Work required »
From the data below, repeat exactly the lines from the line with "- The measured" to the line with "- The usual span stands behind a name", both included.

++++ Source information

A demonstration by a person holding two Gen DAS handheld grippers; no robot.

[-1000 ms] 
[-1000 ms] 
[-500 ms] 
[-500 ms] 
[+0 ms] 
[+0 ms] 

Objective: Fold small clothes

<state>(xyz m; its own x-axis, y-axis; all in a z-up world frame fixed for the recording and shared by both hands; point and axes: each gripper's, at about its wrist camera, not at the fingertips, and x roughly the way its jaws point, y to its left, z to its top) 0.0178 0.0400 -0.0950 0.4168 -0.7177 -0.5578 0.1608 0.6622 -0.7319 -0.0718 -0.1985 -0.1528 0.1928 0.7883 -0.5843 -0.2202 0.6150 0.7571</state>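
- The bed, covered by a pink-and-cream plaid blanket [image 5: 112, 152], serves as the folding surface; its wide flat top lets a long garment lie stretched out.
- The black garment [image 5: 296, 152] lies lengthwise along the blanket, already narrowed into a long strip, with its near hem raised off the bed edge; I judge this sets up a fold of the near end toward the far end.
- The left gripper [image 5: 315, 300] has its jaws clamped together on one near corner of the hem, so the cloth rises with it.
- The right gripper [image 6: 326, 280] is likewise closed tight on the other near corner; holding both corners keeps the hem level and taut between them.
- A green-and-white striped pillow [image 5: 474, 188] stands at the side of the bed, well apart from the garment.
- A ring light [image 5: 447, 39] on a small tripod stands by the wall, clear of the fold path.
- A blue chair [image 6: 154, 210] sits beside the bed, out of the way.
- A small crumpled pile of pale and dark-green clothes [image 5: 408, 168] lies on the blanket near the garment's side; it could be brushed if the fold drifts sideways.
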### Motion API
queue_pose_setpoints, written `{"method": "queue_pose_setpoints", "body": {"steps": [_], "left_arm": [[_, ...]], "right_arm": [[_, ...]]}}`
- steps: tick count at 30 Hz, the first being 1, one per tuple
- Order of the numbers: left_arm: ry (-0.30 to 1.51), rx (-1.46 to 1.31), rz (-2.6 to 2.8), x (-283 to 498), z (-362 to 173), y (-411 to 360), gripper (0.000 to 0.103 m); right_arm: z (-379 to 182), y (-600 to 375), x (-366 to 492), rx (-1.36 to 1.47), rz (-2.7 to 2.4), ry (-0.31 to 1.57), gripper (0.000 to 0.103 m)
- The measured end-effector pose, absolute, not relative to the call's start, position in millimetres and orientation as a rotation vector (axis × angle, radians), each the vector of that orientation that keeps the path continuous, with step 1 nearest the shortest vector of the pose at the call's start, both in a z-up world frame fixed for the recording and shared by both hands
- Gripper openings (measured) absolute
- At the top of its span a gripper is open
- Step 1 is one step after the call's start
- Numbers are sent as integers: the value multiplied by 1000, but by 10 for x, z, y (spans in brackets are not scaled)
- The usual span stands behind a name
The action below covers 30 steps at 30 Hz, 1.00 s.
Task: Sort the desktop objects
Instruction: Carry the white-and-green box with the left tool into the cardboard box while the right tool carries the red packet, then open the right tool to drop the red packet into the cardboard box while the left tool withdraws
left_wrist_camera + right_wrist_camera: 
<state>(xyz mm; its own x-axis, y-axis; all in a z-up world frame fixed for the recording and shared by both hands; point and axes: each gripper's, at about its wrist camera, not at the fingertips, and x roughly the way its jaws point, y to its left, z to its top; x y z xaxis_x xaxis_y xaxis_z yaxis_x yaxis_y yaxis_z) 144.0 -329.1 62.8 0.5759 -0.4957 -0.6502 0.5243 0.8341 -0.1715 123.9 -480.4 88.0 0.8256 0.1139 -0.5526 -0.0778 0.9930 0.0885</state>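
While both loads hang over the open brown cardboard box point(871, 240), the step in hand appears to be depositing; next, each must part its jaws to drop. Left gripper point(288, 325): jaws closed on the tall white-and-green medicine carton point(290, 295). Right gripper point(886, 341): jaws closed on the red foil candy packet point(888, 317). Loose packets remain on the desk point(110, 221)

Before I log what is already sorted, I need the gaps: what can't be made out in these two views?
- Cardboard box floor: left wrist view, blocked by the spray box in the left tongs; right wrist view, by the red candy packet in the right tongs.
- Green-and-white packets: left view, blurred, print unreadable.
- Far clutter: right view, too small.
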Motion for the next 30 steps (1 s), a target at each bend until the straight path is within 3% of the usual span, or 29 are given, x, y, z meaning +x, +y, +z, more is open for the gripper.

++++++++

Result for this exercise »
- The measured end-effector pose, absolute, not relative to the call's start, position in millimetres and orientation as a rotation vector (axis × angle, radians), each the vector of that orientation that keeps the path continuous, with step 1 nearest the shortest vector of the pose at the call's start, both in a z-up world frame fixed for the recording and shared by both hands
- Gripper openings (measured) absolute
- At the top of its span a gripper is open
- Step 1 is one step after the call's start
- Numbers are sent as integers: the value multiplied by 1000, but by 10 for x, z, y (spans in brackets are not scaled)
- The usual span stands behind a name

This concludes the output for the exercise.